(PROBLEM TO SOLVE):
Pictures should be left out when the listing below is repeated word for word.

(SOURCE MATERIAL):
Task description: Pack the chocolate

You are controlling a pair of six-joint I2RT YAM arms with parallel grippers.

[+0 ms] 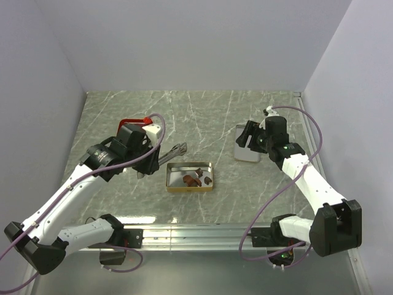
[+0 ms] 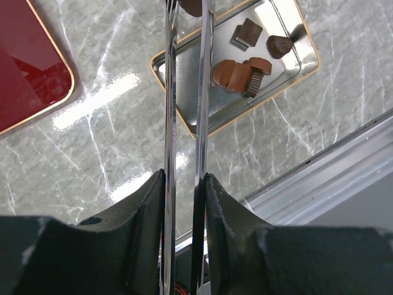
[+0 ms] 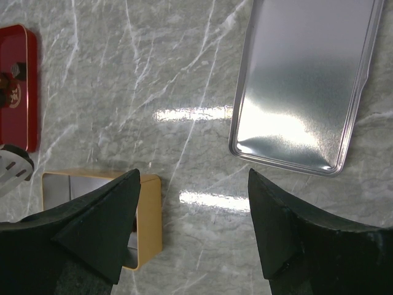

(RESULT FOR THIS EXERCISE):
Task description: Pack the chocolate

You are controlling a pair of six-joint I2RT YAM arms with parallel grippers.

[+0 ms] 
[+0 ms] 
[+0 ms] 

No further work remains on the exercise.